17/12/2025
Nem sempre o amadurecimento profissional acontece em meio a conquistas, às vezes, ele nasce justamente nas pausas, nas perdas e nas dúvidas sobre o próprio caminho.
Esse ano me confrontou com limites que eu não queria ver, com resultados que não vieram no tempo que eu esperava e com a necessidade de reavaliar o que realmente sustenta minha prática.

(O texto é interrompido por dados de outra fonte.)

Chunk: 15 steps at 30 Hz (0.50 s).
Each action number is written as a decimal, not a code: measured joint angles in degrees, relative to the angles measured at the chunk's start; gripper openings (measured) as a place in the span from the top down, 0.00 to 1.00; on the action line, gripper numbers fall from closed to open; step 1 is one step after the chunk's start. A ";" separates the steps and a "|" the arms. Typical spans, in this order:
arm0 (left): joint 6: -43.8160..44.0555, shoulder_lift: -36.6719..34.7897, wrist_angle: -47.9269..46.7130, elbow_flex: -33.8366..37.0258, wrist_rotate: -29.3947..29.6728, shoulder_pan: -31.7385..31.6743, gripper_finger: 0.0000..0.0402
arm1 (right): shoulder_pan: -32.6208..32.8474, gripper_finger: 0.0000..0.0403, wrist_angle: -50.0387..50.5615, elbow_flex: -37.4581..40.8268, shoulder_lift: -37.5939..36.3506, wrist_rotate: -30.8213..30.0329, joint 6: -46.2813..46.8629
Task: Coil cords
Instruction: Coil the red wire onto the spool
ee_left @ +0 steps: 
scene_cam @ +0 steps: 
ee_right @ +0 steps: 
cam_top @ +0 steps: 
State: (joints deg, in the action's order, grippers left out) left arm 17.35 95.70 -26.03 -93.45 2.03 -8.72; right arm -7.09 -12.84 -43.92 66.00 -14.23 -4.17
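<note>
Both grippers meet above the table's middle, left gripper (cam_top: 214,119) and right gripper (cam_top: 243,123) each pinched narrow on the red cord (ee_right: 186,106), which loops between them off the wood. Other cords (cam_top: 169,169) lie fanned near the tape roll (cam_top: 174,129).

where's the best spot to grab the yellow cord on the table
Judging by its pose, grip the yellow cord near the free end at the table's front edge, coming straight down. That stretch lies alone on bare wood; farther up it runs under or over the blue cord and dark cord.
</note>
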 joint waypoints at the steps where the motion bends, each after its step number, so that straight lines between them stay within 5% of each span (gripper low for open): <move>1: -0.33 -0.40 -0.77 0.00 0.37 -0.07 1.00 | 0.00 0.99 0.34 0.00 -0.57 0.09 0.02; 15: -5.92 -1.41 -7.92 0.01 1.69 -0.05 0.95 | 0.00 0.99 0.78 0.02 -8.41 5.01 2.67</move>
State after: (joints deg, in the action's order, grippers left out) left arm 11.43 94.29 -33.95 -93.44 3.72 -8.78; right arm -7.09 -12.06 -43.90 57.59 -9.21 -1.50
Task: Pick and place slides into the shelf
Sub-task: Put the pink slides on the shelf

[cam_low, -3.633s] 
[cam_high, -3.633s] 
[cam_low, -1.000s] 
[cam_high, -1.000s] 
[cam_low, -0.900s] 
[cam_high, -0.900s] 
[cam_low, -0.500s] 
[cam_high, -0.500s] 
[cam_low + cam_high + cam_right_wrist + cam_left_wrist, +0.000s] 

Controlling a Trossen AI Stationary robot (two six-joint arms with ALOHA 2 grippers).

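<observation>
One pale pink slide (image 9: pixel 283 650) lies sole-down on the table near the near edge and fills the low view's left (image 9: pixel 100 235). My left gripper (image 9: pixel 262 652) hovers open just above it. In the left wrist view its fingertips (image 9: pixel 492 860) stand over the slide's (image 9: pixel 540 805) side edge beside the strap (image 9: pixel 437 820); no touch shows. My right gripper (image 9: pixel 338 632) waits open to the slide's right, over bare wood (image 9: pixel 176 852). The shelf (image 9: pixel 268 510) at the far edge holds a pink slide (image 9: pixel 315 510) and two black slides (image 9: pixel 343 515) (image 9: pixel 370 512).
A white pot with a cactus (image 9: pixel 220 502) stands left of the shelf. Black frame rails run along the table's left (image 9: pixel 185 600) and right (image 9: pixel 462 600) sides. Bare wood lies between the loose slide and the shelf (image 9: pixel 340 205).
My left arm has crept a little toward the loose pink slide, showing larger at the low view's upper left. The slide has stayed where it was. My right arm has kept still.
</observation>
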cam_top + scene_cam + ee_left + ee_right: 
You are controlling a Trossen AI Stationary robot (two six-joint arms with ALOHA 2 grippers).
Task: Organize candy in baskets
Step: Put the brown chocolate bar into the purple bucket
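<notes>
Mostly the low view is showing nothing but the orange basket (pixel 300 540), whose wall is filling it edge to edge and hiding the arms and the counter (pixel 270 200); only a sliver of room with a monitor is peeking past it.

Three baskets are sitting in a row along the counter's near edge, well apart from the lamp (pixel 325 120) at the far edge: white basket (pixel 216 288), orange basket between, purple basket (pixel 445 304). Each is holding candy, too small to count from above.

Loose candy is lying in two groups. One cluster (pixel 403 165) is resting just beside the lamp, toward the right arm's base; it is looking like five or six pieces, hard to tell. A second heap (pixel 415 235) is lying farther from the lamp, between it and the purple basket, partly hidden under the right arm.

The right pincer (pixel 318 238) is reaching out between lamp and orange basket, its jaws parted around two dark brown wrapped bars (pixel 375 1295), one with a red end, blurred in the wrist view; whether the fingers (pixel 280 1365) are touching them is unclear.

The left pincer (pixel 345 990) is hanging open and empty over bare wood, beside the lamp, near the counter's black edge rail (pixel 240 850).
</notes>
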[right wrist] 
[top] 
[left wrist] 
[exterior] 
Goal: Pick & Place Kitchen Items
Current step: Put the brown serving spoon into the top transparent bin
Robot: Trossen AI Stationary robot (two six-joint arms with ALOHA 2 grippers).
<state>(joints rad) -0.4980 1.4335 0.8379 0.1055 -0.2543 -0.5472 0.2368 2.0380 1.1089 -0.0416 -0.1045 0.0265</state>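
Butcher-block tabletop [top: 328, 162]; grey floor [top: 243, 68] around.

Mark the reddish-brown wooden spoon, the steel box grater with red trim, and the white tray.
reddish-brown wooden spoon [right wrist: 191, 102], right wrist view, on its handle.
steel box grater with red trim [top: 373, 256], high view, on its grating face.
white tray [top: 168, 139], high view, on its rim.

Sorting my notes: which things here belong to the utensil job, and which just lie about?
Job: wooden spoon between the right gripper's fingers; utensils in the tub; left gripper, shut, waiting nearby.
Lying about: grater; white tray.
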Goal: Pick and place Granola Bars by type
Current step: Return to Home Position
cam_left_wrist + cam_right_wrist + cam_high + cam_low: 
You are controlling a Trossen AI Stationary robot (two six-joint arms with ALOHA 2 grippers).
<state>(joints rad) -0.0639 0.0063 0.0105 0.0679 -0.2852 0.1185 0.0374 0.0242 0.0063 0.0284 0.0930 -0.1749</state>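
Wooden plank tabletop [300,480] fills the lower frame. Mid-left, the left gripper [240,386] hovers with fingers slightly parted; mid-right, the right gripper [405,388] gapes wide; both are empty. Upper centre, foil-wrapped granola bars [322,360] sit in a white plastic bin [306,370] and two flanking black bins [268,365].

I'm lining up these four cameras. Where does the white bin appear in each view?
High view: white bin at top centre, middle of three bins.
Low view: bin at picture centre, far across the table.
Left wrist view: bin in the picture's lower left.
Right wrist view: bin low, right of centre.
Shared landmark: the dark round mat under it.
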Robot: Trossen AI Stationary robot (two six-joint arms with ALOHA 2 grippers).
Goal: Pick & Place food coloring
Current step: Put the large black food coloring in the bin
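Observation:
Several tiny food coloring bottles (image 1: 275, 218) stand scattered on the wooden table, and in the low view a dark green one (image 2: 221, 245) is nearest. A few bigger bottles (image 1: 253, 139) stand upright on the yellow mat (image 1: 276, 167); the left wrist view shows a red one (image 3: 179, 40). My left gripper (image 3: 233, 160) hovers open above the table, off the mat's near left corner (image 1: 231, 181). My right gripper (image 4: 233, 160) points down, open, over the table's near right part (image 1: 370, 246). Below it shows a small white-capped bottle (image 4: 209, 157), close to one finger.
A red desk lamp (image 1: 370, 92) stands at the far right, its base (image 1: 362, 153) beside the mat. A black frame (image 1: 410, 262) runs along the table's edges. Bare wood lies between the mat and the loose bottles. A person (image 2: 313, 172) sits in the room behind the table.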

Foi um período de cansaço, mas também de lucidez.
De entender que resiliência não é resistir a tudo, e sim escolher permanecer, mesmo quando a motivação oscila.
É seguir fazendo sentido dentro de um contexto que muda o tempo todo, sem perder o olhar clínico, nem a humanidade que sustenta esse olhar.
2025 não foi um ano de grandes feitos, mas foi um ano de estrutura.
De reconstruir a forma de trabalhar, de repensar o que eu quero ensinar, e de aceitar que consistência também é um tipo de conquista.
Talvez essa seja a verdadeira marca de um ciclo de amadurecimento: seguir comprometido, mesmo quando o entusiasmo dá lugar à constância.
E você? O que 2025 te ensinou sobre resiliência e sobre o jeito como você exerce sua profissão?